In the right tent, at the right time
I found myself drawn this week to these lines written by William Shakespeare, while many in the political world rejoiced at the death of former Libyan leader Colonel Muammar Gaddafi.
Go back 28 years to 1983 and you find a very different world — where every Irish cattle farmer waited on news from the meeting in Tripoli of then Taoiseach Charles Haughey with Gaddafi.
The legend is that Haughey sat in a tent for three days in the desert, and kept negotiations going so that agreement was reached, and the country that had kept us supplied with oil during the 1974 oil crisis once again became a valued trading partner. For cattle farmers. Haughey was the right man in the right place at the right time, apparently able to play hardball even with Gaddafi.

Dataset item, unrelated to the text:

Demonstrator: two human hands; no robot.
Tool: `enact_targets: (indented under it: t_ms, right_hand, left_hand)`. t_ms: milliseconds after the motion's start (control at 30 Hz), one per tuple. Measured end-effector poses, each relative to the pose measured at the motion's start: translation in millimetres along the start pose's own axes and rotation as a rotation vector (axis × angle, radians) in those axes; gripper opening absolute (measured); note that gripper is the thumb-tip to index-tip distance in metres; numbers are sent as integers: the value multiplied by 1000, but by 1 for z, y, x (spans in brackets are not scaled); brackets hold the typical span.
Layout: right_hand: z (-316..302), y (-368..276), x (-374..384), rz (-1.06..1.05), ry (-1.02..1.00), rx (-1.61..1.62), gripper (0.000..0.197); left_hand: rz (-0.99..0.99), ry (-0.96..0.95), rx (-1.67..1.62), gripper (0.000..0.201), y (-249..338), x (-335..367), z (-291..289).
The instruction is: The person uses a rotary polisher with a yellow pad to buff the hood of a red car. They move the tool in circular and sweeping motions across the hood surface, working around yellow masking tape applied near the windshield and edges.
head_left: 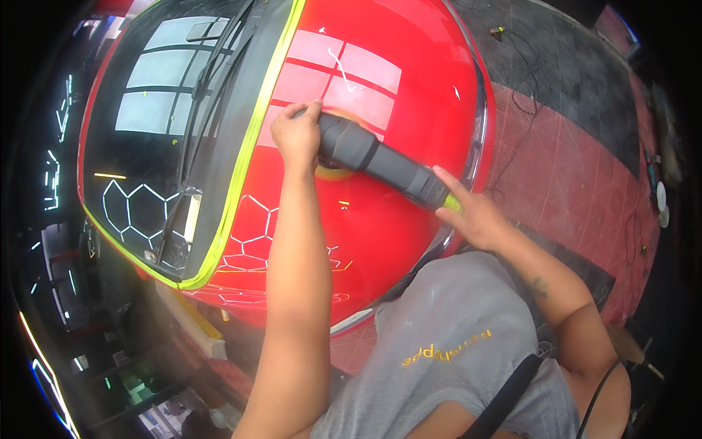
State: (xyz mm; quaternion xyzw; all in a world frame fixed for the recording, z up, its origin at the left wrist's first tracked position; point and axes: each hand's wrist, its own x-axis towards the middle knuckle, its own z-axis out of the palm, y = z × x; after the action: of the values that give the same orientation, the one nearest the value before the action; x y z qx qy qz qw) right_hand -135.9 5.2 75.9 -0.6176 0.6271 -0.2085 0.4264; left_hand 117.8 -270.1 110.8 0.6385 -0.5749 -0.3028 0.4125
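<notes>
A dark grey car polisher [376, 159] lies across the red hood [395, 241], its round yellowish pad [333, 174] against the paint. My left hand [298, 135] is closed on the front of the polisher's head, at the side nearer the windshield [153, 102]. Around the polisher's rear end, where a yellow-green part shows, my right hand [474, 214] is gripping, with one finger stretched along the body. The fingers' undersides are hidden. A thin white streak of what looks like polish [340, 69] marks the hood beyond the tool.
Yellow-green masking tape [252, 139] edges the windshield, where wipers [194, 146] rest. To the right, a cable [523, 102] trails over the red and dark floor tiles [563, 183]. A black strap [504, 395] crosses my grey shirt. A long yellowish block [194, 322] stands at lower left.
</notes>
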Motion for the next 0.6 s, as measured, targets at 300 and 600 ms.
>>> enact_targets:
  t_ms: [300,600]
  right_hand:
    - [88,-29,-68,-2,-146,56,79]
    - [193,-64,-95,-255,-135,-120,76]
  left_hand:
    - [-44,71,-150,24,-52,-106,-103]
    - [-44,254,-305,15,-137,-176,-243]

From then until the BSE crisis of 1996, upwards of £70 million worth of Irish beef made its way to Libya.
It showed again how heavily Irish farming life has depended on the men and women who play their part on our behalf on the political stage.
Another case in point came to mind, as I read Stephen Cadogan’s editorial in this paper last week.
He pointed out that EU Agriculture Commissioner Dacian Ciolos is Romanian, and — surprise, surprise — Ciolos’s proposals for reform of the CAP could see Romanian farmers doing rather well. The point of note here is that prior to the appointment of Ciolos, Ireland was asked to put forward their nominee for a commissionership, and our former Agriculture Minister Mary Coughlan (no relation!) was overlooked — for very short-sighted domestic political reasons, in my opinion. This happened at a time when the commission had floated the idea that more women at commission level might be a good thing. Granted, we did eventually send a woman, Marie Geoghegan Quinn, and she was awarded the position of commissioner for research, innovation and science. However, I believe her nomination ahead of Coughlan was an opportunity lost for the Irish farming and food industry.
It’s a bit like asking Garrett FitzGerald to go to meet Gaddafi in 1983. Of course he’d have gone, but would Gaddafi have sat in a tent for three days with him?
Coming right up to date and those much publicised proposals and negotiations on the CAP, it is very important that we get the right people to pitch our case in the coming year and a half. Minister Coveney is probably right, there will be many twists and turns before a deal is hammered out. However, I would feel better if I had an idea of exactly what our Government will be looking for. So far, all we really have are some speculative papers from Brussels on what they are looking at, and the Food Harvest 2020 report commissioned by our Department of Agriculture, which seeks to increase production across the board.
How do you marry CAP reform and Food Harvest 2020? Reintroduction of some form of production-based subsides seems the obvious answer. However, that is very much limited by world trade agreements, and there are the matters of the environment and sustainability.
In 1983, Haughey knew what he was bringing to the tent; the question is, will Minister Coveney know by 2013?